From the entries below, copy every line that holds the word "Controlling".

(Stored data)
- Opening Delimiter -
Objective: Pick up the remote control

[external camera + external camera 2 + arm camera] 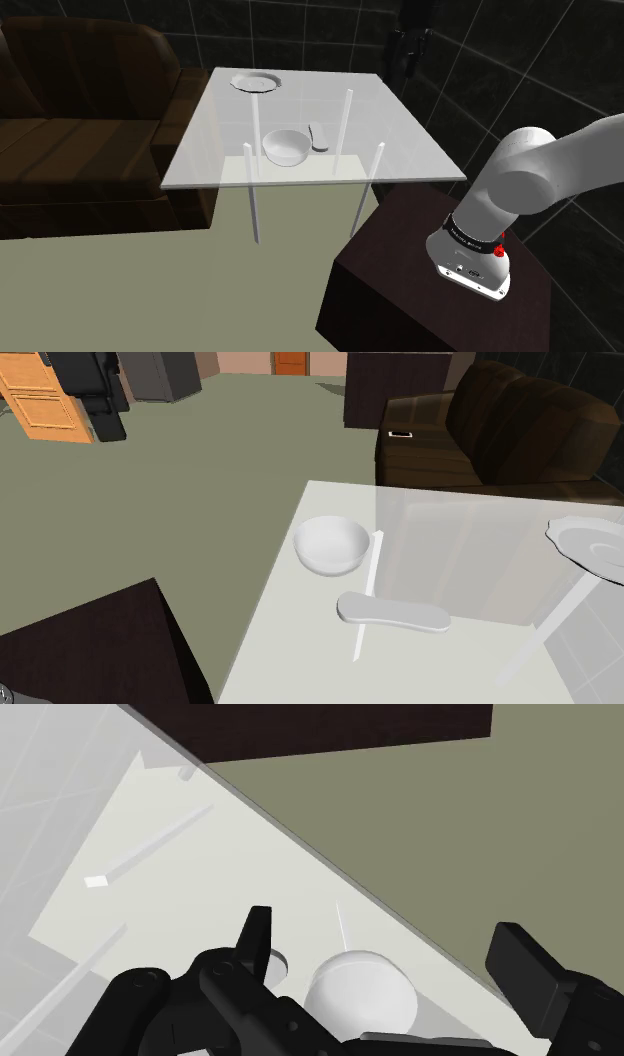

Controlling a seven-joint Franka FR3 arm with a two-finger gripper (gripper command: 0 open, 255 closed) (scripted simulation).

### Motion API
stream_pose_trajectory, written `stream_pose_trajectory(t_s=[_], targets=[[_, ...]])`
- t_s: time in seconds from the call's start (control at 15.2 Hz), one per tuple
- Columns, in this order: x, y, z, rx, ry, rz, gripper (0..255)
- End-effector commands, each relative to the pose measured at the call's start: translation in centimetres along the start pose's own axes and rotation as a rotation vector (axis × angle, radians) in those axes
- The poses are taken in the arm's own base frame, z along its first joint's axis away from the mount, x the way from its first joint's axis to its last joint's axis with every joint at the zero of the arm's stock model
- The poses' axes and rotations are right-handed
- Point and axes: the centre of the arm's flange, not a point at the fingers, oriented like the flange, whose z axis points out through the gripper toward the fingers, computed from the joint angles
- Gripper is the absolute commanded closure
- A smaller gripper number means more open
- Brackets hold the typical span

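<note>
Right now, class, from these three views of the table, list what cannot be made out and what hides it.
Remote control: drawn plain white, no buttons readable; in the wrist view one of the jaws covers most of it.
Plate: second exterior view, cut off by the right edge.
Bowl: wrist view, lower part hidden behind the jaws' black base.
Arm: shoulder view, cut off by the right edge.

Probably a home's living room; brown sofa (85,120), see-through table (410,150).
</note>
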Motion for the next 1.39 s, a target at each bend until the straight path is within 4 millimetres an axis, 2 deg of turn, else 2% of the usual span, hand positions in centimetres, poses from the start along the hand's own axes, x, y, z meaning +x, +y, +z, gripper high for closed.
stream_pose_trajectory(t_s=[0.0, 0.66, 1.32], targets=[[0.0, 0.0, 0.0, 0.000, 0.000, 0.000, 0], [9.8, 1.6, 8.5, -0.005, 0.010, 0.141, 0], [19.3, 4.6, 17.0, -0.010, 0.019, 0.282, 0]])
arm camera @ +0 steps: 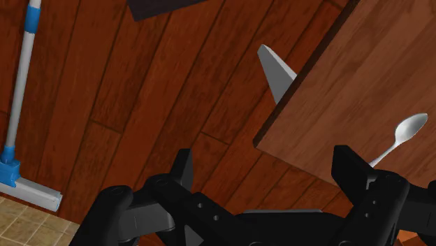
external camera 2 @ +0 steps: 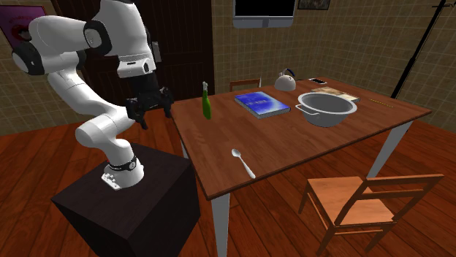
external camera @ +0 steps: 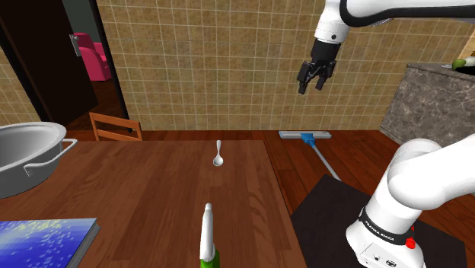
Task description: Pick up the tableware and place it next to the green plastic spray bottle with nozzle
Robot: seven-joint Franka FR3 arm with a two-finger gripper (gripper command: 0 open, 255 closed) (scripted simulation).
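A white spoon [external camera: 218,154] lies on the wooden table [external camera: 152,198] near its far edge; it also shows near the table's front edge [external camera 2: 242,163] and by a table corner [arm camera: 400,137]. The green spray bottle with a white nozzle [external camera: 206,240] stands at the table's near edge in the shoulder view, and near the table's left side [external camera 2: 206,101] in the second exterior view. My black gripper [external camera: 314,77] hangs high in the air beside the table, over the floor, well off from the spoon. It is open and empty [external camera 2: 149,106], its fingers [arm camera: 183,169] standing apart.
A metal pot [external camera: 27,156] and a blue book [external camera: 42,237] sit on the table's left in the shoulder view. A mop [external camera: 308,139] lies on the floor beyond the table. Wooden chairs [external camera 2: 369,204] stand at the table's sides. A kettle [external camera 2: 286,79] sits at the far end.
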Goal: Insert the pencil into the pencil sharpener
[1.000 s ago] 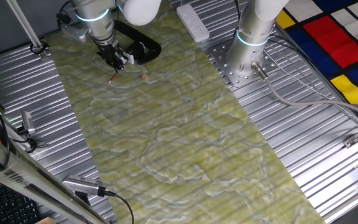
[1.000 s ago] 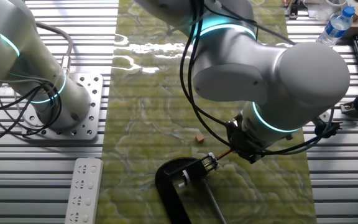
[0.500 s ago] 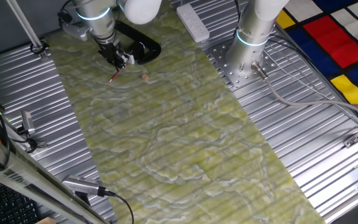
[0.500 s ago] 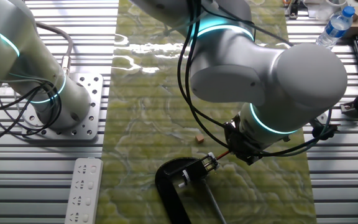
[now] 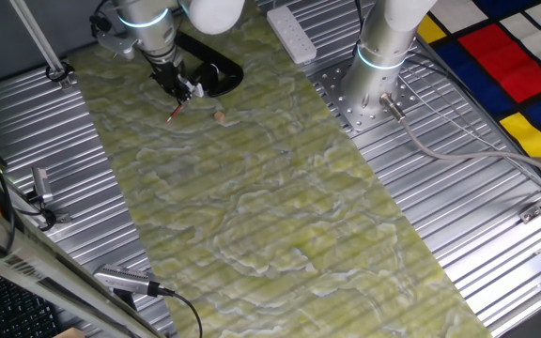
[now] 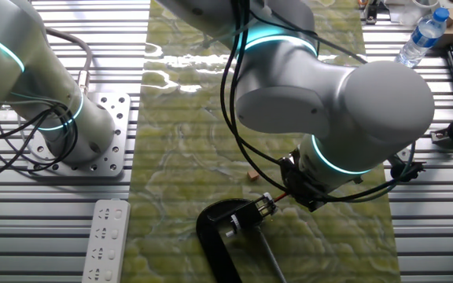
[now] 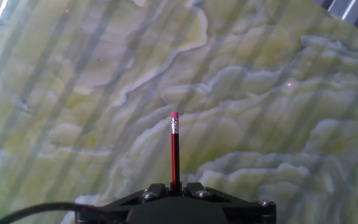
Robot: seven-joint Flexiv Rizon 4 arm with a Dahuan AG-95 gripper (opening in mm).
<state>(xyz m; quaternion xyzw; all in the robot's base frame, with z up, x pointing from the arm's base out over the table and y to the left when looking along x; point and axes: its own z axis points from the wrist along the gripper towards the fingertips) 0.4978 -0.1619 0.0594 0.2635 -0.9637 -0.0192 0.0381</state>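
Note:
My gripper (image 5: pixel 183 90) is shut on the thin red pencil (image 5: pixel 174 115) and holds it just above the green mat. In the hand view the pencil (image 7: pixel 174 149) sticks out straight ahead from between the shut jaws of the gripper (image 7: pixel 174 186), its pink eraser end farthest out. The glossy black pencil sharpener (image 5: pixel 210 69) lies right beside the gripper, on the side away from the pencil's free end. In the other fixed view the gripper (image 6: pixel 267 203) is at the sharpener's (image 6: pixel 220 226) edge and a short piece of the pencil (image 6: pixel 283 193) shows. The sharpener is out of the hand view.
A small tan piece (image 5: pixel 220 116) lies on the mat near the pencil. A white power strip (image 5: pixel 292 33) lies at the mat's far edge. The second arm's base (image 5: pixel 372 89) stands on the metal table. A water bottle (image 6: pixel 421 35) stands at the table's corner.
The gripper has shifted slightly across the mat beside the sharpener, still holding the pencil. Nothing else has moved.

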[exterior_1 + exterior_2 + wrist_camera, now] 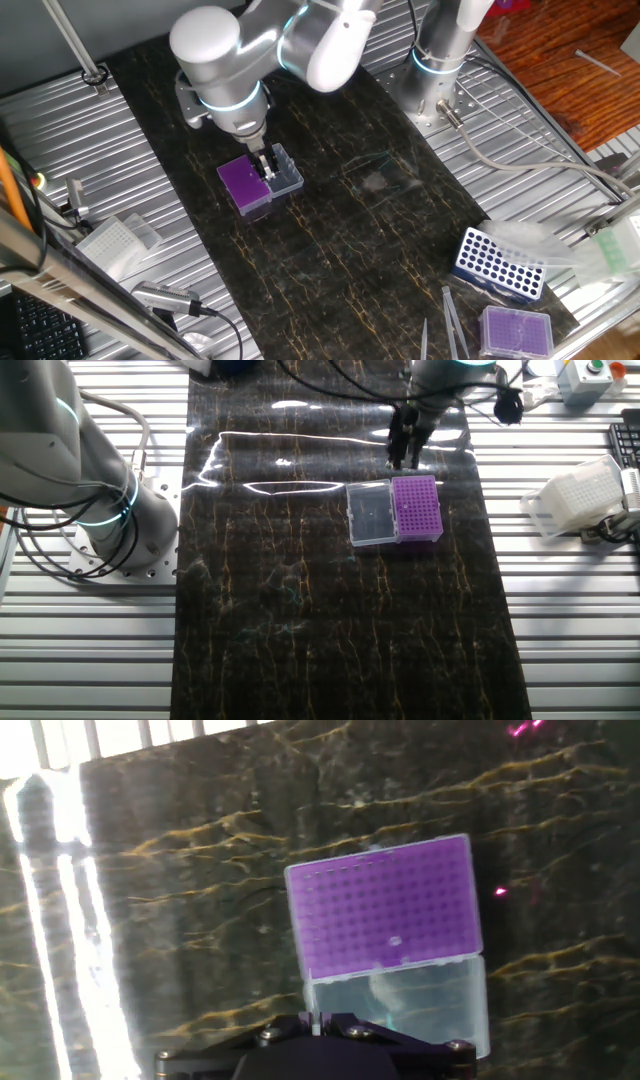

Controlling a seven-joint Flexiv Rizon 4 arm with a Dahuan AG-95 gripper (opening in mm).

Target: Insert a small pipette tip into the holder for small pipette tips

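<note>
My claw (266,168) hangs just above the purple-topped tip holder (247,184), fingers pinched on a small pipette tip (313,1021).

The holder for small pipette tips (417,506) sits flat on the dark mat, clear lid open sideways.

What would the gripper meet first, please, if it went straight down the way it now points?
Probably the holder. The gripper points down above it, near the seam between the purple grid and the clear lid. Depth is unclear, so which of the two it would touch first cannot be told.
</note>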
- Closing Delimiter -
§ Result below
Controlling a seven-joint Franka FR3 arm with a two-finger gripper (gripper command: 0 open, 255 closed) (scripted simulation).
Controlling a seven-joint Flexiv Rizon 4 arm with a Dahuan AG-95 gripper (opening in mm).

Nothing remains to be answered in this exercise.